Edit: If you don't understand why I have put e there, or why it's even in the calculation, I'd be fine if you could help me achieve the answer via a different method.
 
Sorry that was the only possible error I could see.
 
CWatters said:
Sorry that was the only possible error I could see.

Is this to say I should assume that the book has this answer wrong and, as a consequence, the other answer is wrong, too?

Either way, thank you :)
 
Fwiw, a typical temperature for an incandescent light bulb would be around 3000K. At 20000K the tungsten would evaporate.
Btw, you didn't need to add a pi r squared term. The ends of the wire are not exposed.
 
haruspex said:
Fwiw, a typical temperature for an incandescent light bulb would be around 3000K. At 20000K the tungsten would evaporate.
Btw, you didn't need to add a pi r squared term. The ends of the wire are not exposed.

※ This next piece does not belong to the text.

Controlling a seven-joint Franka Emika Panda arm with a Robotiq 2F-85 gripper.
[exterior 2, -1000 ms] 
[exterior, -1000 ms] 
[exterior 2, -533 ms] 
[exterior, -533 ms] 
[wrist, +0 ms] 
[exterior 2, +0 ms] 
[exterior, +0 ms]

Sorry, I don't understand why I don't need the pi r squared term? Isn't the fillament just a cylinder, so the radiations comes from the whole of the surface area?
 
Won't make much difference either way as the area of the ends is small.
 
Fluxthroughme said:
Sorry, I don't understand why I don't need the pi r squared term? Isn't the fillament just a cylinder, so the radiations comes from the whole of the surface area?
The ends of the filament will be the electrical connection into the circuit. They will leak a small amount of heat by conduction, perhaps more than would be lost by the same area through radiation, but you've no information on that.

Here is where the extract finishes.